Historically, the law has been seen as having a civil or external use as well as a theological or internal one. In other words, the law of God is used to restrain evil. It represents God’s common grace in a fallen world, blessing believers and unbelievers alike by making it possible for men to dwell together in peace. Without this biblical use of the law, including appropriate sanctions when the law is broken, all who have not come to genuine faith do what is right in their own eyes. Without law, society quickly degenerates into chaos, as pictured for us in Romans 1:18-32.

So, the law of God should be used by those in authority in the God-ordained institution of civil government to restrain those under their authority who are not functioning by faith in the gospel (either Christians or non-Christians).

Martin Luther called this external use of the law God’s “left handed rule.” He went on to say that this use of the law amounts to being responsible for “what is beneath you,” i.e., those things of this age over which God has given mankind responsibility. This would include the family, the church, the civil government and the marketplace.

Conversely, we are not responsible for “what is above us,” i.e., our relationship with God—our salvation, sanctification and glorification.  These things are entirely God’s job, completely out of our realm of responsibility and hence out of our control. Our relationship with Him is totally by grace through faith.

The law of God is used in its external sense to suppress crime and develop and protect our relationships with our fellow man, not for suppressing sin and enhancing our relationship with God. Remember, the law does not suppress sin, but makes sin more sinful.

The external, pedagogical use of the law in the family

Just as there must be order in the community, there must be order in the family. The law of God, by its proper external administration, brings that order. The civil government must demand external obedience to its laws by its citizens, and the family must do the same with its family members. Children must obey their parents as the parents attempt to teach their children the family standards of conduct, whether they want to obey them or not. If the children do not do so, the parents must exercise appropriate sanctions. This is how we teach our children character that will equip them to function successfully in the world, a task God has unmistakably given to parents as a responsibility.

However, parents must remember that this application of the law has nothing to do with their children’s salvation or their relationship with God in any way, nor can they use the law of God to dictate what their children believe in their hearts. The external use of the law deals with actions, not thoughts and intents of the heart. If this is not clearly understood, we as parents find ourselves trying to control and manipulate our children’s thoughts and beliefs, something only God can change. By doing so we find ourselves again succumbing to the temptation of the Garden to want to be as God, attempting to do what only He can do—change our children’s hearts.
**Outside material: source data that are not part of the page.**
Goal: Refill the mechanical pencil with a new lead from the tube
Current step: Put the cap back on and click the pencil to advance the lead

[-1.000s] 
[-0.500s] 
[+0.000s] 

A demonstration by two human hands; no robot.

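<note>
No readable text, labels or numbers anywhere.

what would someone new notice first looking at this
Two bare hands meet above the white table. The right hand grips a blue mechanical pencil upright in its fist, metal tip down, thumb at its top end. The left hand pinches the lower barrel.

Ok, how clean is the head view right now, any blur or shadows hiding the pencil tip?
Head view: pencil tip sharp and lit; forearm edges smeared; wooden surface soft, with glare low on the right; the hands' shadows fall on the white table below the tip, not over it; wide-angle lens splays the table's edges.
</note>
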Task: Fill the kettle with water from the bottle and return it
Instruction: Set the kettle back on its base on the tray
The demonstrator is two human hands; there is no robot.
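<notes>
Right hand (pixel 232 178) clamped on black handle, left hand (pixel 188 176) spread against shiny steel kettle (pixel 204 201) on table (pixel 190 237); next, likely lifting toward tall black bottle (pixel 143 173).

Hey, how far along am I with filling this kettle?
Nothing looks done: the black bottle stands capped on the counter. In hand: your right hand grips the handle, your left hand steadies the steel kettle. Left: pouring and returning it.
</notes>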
John 1:12, 13 tells us that we are not born again (nor are we sanctified) by “blood (being born into a Christian family), by the will of the flesh (moral achievement), or by the will of man (intellectual attainment or doctrinal orthodoxy), but by God alone.” God is responsible for our salvation and the salvation of our children in all its aspects.

Once this new birth occurs and the Holy Spirit genuinely lives within, and one begins to learn to walk by faith, one has an overwhelming desire to keep the law of God. That is characteristic of all true Christians. We position ourselves to begin to relate properly to “what is beneath us.” We want to take the responsibility God has given us, whether it be training our children, obeying our parents, being diligent at work, handling our money prudently, living in harmony with our neighbor or obeying the civil authorities rather than running from responsibility and seeking our own will. Once the internal work of the law is accomplished in our lives by bringing us to faith in the God above us, we are ready to use the law externally as we give ourselves to bringing order to the world around us, i.e., caring for God’s creation beneath us.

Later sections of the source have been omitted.